Foss Reservoir, also known as Foss Lake, is in Custer County, Oklahoma on the Washita River, about 15 mi west of Clinton, Oklahoma. The reservoir was constructed during 1958–1961 by the U. S. Bureau of Reclamation. The project was known originally as the Washita Basin Project. The lake and dam were named for the community of Foss, Oklahoma, about 6 mi south of the site. Their primary purpose is to regulate flow of the river and to provide water for the cities of Bessie, Clinton, Cordell and Hobart. It is western Oklahoma's largest lake and lies entirely within Foss State Park.

==Description==
The reservoir has a surface area of 8800 acre and a shoreline of 63 mi. The capacity of the reservoir is 436812 acre-feet. The reservoir serves a catchment area of 1496 sqmi. The reservoir has a mean depth of 23 feet and a maximum depth of 89 feet.

===Foss Dam===
Dam construction began in October, 1958. The dam is 142 ft high, 38 ft wide (at the crest) and 18130 ft long.

===Foss State Park===
Foss State Park encompasses 1749 acre of land and contains 8 campgrounds, swimming beach, 6 boat ramps, a playground, its marina and restaurant were removed in 2025. It also has 19 miles of equestrian and multi-use trails. Foss State Park is often mentioned as a target for sale or closure to help close the state's current budget deficit. Already the state has sold a herd of bison as "surplus property." The bison had recently been moved into Foss State Park from another location in western Oklahoma.

==Water treatment==
The water quality in Lake Foss is extremely hard. The Bureau of Reclamation built one of the first electrodialysis plants in the United States to process the water before it is delivered to users. The Oklahoma Department of Environmental Quality constructed a new, updated plant to replace the original in 2002. The new plant, built by Ionics, Inc., would also increase production of potable water for its municipal customers from 3 million to 4.5 million U.S. gallons per day.

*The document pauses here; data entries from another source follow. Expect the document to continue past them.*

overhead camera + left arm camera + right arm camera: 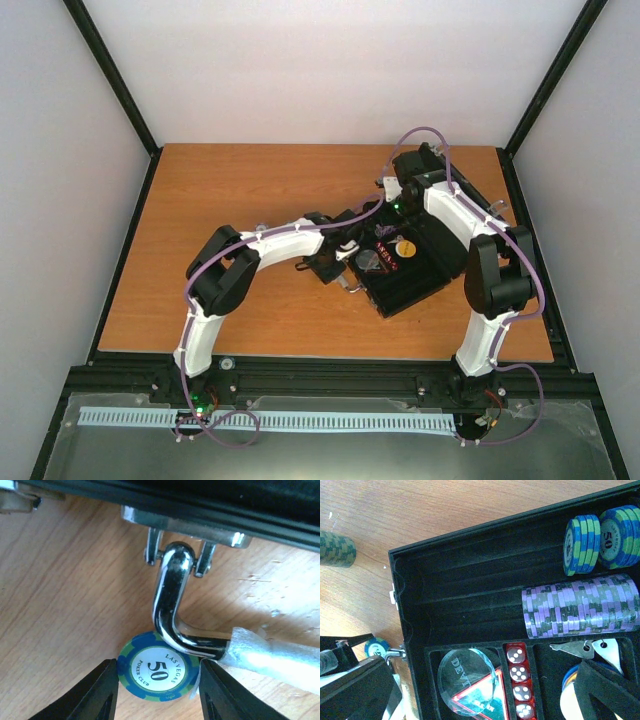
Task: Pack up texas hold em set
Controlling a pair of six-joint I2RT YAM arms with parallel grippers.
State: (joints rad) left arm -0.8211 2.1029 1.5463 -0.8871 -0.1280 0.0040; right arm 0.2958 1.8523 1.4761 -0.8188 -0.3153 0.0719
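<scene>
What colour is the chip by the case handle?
Round poker chip: blue, green edge stripes, white centre; left wrist view.

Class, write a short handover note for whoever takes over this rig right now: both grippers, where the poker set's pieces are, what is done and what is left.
Left gripper: jaws flank a blue 50 chip lying on the table, partly under the case's handle; whether it is gripped cannot be told.
Right gripper: open, holding nothing, above the open case.
Done: purple chips, some blue chips, red dice and dealer disc sit in the case.
Left: the 50 chip and a green stack on the table outside the case go in; then close up.
</scene>
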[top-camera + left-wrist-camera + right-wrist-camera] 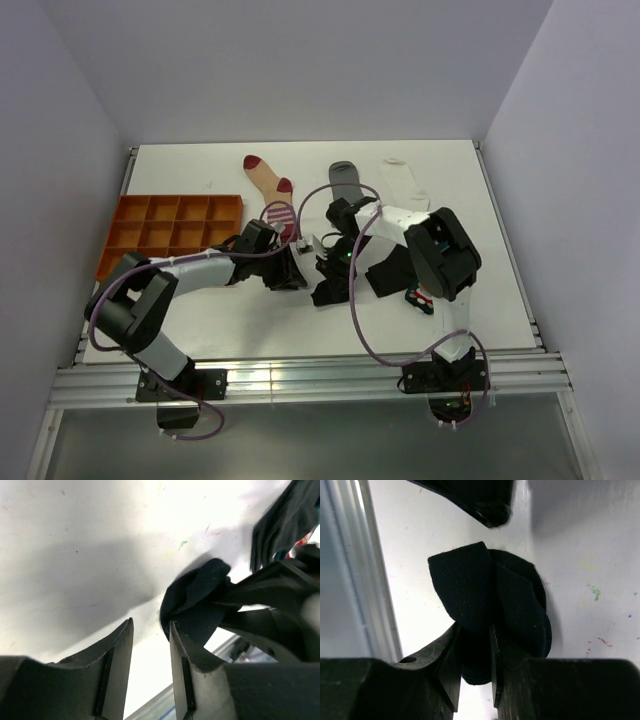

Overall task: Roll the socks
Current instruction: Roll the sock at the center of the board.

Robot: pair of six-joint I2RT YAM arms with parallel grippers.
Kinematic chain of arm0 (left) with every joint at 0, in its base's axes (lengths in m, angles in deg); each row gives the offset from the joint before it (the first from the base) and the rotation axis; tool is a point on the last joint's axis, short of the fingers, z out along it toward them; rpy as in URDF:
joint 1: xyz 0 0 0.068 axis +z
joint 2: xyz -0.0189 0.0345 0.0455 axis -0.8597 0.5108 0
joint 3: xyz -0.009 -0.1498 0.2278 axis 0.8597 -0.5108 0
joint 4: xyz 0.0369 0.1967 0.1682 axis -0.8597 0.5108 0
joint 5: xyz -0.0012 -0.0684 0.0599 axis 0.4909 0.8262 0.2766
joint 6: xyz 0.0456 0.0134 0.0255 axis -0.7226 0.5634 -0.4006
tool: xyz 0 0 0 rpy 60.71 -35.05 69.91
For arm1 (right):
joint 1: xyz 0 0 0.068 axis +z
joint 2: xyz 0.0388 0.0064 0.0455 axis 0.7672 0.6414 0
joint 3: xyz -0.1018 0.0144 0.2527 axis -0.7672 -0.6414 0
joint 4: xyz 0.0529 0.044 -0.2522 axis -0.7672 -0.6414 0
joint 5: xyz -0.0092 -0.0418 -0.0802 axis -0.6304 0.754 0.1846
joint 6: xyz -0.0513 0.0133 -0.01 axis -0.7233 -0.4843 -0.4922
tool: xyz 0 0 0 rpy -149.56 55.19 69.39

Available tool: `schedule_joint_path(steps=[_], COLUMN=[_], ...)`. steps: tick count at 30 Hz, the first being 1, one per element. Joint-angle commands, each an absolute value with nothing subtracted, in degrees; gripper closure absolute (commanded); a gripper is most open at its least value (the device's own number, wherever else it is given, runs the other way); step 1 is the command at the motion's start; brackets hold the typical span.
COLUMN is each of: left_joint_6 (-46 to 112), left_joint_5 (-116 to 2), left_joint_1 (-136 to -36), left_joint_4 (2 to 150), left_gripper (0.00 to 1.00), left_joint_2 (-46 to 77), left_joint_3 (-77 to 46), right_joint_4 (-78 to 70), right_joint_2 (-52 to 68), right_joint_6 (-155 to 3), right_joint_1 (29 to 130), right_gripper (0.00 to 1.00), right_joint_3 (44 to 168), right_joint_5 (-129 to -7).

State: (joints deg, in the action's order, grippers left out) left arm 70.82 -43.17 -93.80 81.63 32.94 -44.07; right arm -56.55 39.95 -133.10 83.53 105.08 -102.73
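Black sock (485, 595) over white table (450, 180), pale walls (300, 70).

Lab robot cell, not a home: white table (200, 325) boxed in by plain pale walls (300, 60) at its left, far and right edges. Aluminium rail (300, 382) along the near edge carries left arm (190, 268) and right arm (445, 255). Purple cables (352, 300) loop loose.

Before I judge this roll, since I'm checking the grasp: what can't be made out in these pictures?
Top view: both arms cover the black sock, hiding the grips.
Top view: the patterned sock lies mostly under the right arm; its design is unreadable.
Left wrist: the left tool stands open; its finger hides any contact with the sock.
Right wrist: the right tool clamps the sock; how deep is lost in shadow.
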Motion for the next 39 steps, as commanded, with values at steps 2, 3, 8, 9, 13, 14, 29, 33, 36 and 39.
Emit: schedule_joint_path(steps=[2,3,8,9,13,14,29,33,36,39], left_joint_6=[68.4,67.3,61.7,60.9,57.3,56.3,50.0,50.9,51.3,52.2], left_joint_5=[-52.5,-54.6,-60.2,-61.3,-62.4,-62.1,-52.5,-50.1,-49.5,-50.6], left_joint_1=[-96.1,-96.7,-101.7,-102.4,-105.2,-105.8,-107.4,-107.4,-107.4,-107.4], left_joint_4=[78.5,78.5,80.0,80.2,80.8,80.3,71.2,68.8,69.2,70.8], left_gripper=[0.58,0.57,0.53,0.52,0.49,0.48,0.45,0.44,0.47,0.54], left_joint_2=[26.5,25.9,24.9,25.3,27.8,28.1,32.6,33.2,34.8,36.5], left_joint_3=[-45.1,-45.1,-42.9,-42.6,-39.9,-39.8,-41.0,-42.4,-41.8,-40.4], right_joint_4=[-67.1,-67.7,-68.4,-68.2,-67.9,-67.4,-67.6,-67.3,-66.9,-66.7], right_joint_2=[46.5,47.3,51.1,51.4,52.4,52.6,55.7,56.2,56.5,56.5], right_joint_6=[-134.3,-133.9,-130.9,-130.6,-129.1,-128.5,-124.5,-123.7,-122.9,-122.4], right_joint_1=[81.7,81.4,80.5,80.5,80.2,80.1,78.8,78.6,78.6,78.4], right_gripper=[0.76,0.76,0.76,0.76,0.76,0.76,0.76,0.76,0.76,0.76], right_joint_3=[109.6,110.3,113.6,113.8,115.1,115.1,117.3,117.6,118.0,118.1], right_joint_5=[-103.7,-103.5,-102.6,-102.5,-101.9,-101.5,-100.6,-100.1,-99.8,-99.8])
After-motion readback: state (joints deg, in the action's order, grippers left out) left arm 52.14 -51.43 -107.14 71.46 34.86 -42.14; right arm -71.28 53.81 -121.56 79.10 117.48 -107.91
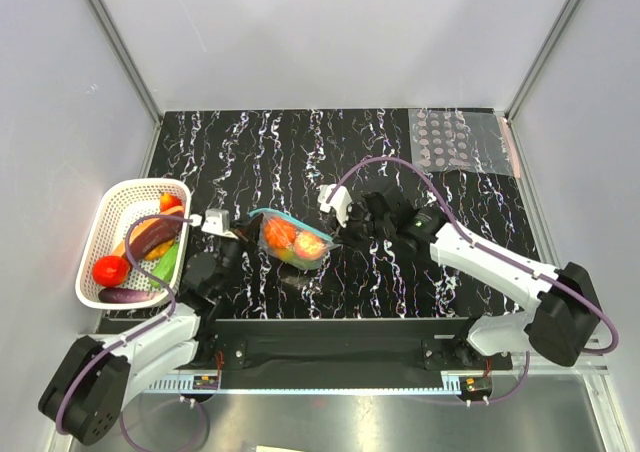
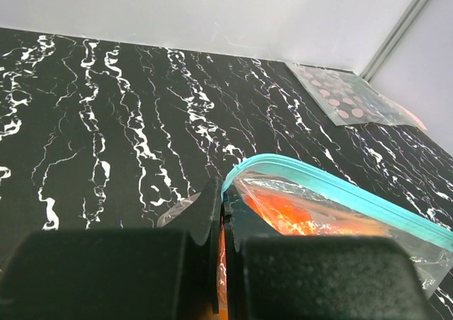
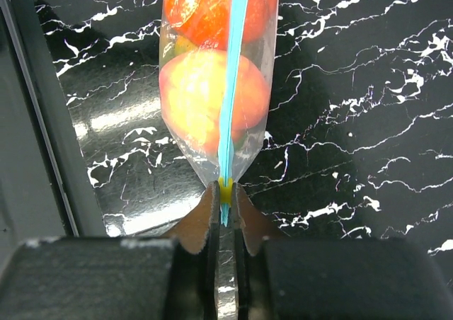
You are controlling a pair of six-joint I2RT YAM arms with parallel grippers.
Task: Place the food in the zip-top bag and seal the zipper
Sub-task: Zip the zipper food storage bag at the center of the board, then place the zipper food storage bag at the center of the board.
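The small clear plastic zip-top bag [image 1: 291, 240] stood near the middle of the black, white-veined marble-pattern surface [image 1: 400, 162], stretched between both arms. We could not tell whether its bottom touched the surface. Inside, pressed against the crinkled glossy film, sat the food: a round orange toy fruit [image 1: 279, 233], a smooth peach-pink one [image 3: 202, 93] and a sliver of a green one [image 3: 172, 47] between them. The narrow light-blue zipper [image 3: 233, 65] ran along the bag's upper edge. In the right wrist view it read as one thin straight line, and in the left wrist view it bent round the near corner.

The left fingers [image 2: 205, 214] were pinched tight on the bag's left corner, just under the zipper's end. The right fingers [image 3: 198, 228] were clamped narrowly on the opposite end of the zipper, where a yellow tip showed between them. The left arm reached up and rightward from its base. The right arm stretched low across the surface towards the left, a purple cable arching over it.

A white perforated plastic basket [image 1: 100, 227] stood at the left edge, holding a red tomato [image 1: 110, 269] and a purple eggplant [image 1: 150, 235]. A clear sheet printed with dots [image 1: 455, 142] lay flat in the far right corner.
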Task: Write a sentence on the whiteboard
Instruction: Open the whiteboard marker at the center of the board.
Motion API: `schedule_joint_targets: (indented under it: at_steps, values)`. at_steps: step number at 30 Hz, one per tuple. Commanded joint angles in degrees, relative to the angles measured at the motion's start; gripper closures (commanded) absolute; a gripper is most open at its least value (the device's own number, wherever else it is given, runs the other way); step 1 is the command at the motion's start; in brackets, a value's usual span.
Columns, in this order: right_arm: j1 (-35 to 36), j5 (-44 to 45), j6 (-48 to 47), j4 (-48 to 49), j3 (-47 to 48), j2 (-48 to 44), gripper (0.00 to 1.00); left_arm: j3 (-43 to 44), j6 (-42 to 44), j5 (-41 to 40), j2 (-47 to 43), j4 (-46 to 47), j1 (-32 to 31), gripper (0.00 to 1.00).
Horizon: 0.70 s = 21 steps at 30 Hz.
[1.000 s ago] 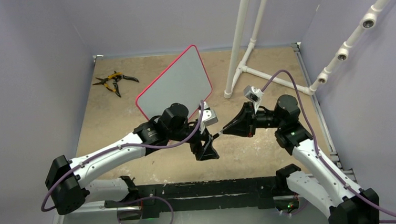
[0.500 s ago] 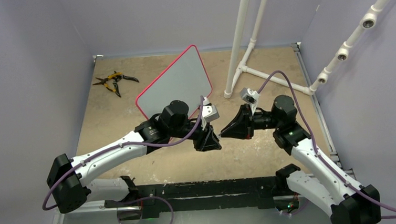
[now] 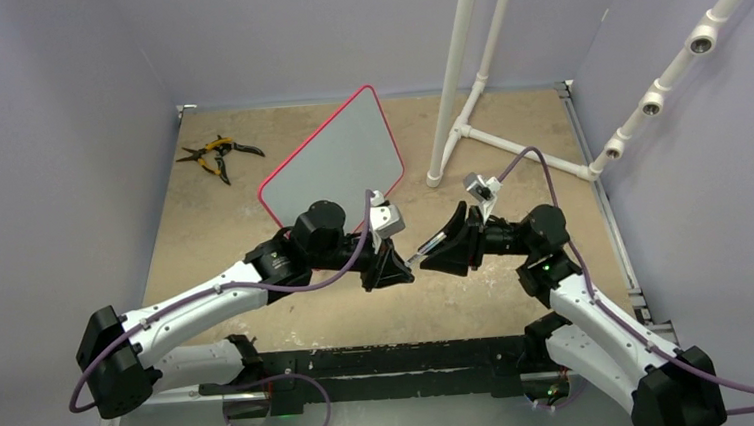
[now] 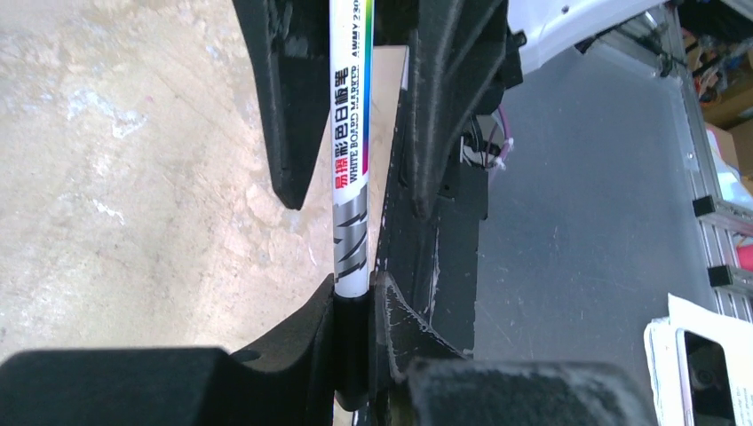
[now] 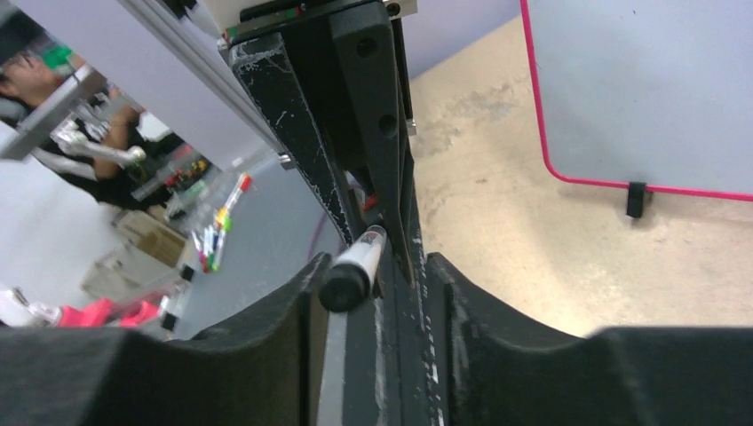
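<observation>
L gripper (image 4: 353,300) clamps marker (image 4: 349,169), R gripper (image 5: 373,275) prob. slack; whiteboard (image 3: 334,161) bottom hidden by L arm (image 3: 209,300).

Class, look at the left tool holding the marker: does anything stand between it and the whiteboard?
Nothing visible does. The left tool holds the marker in front of the whiteboard; only its own arm lies between. The pliers lie far left, the pipe frame to the right.
</observation>
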Motion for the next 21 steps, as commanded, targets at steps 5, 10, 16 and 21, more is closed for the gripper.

Water is transported from the dam to consumers via three pumping stations and 50.8 mi of aqueducts.

==Cold cases involving cars found in the lake==
In September, 2013 two cars, believed to have been submerged since 1969 and 1970, were found at the bottom of Foss Reservoir by Oklahoma Highway Patrol officers testing new sonar equipment. The cars, a 1952 Chevrolet and a blue 1969 Chevrolet Camaro, each contained three sets of skeletal human remains. They were suspected to be linked to two separate, long-open cold cases from 1969, in the case of the older car, and 1970, in the case of the Camaro. In October 2014 it was announced that both cases were ruled accidental. The 1969 case involved three adults and the 1970 case involved three teenagers.